NS-23 launched from Launch Site One in West Texas, carrying 36 payloads from academia, research institutions, and students across the globe, including:
Principal investigators Rob Ferl and Anna-Lisa Paul from the UF Space Plants Lab adapted technology designed for the International Space Station for suborbital flights. The FLEX fluorescence imaging system enables increasingly precise and dynamic understanding of biological responses to suborbital missions. This will be the fifth flight of the technology development series on New Shepard and includes science collaboration with the University of Wisconsin. Funding was provided by the NASA Flight Opportunities and Biological and Physical Sciences programs.

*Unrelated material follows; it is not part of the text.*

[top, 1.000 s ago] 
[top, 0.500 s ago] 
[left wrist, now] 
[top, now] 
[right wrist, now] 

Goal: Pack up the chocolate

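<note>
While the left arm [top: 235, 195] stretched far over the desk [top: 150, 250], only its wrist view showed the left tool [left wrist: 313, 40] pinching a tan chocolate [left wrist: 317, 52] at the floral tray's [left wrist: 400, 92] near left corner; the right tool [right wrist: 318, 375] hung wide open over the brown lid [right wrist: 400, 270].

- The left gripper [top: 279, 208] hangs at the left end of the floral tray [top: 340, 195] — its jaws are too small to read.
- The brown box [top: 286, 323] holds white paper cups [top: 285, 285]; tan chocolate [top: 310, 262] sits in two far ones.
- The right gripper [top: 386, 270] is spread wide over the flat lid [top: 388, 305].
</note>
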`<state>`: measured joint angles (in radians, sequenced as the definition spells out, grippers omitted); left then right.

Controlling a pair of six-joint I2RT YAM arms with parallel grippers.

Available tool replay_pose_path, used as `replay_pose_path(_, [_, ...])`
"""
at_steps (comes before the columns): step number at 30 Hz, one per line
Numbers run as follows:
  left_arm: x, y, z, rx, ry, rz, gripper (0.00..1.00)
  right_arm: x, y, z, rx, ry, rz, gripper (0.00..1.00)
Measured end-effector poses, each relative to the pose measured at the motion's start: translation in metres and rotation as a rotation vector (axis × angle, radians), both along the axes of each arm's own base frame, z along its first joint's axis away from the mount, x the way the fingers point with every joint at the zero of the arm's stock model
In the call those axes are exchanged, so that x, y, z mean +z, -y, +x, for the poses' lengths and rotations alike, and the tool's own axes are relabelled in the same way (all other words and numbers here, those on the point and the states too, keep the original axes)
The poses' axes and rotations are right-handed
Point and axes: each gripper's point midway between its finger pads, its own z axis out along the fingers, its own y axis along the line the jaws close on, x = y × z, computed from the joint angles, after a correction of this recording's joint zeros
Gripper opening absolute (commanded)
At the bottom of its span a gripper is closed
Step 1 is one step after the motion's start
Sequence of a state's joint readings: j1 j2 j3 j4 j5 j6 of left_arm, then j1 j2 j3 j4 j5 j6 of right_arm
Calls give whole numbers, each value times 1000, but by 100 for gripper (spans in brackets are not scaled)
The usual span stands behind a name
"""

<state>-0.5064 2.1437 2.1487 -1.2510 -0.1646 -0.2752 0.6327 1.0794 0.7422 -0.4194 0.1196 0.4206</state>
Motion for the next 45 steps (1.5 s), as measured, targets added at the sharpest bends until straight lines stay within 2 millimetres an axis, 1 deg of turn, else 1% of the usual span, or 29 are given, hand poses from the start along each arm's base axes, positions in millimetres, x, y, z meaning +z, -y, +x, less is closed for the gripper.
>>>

Space Lab Technologies is flying the µG-LilyPond suborbital payload on NS-23 with tiny aquatic plants called duckweed. During the flight, the team will observe how the hydroponic watering and plant harvesting function in microgravity. Space Lab hopes that one day the µg-Lilypond™ growth chamber will feed astronauts in Earth orbit, on the moon, and beyond.
You can hear Space Lab Technologies’ VP Christine Escobar talk about the µG-LilyPond in episode 11 of Gardeners of the Galaxy.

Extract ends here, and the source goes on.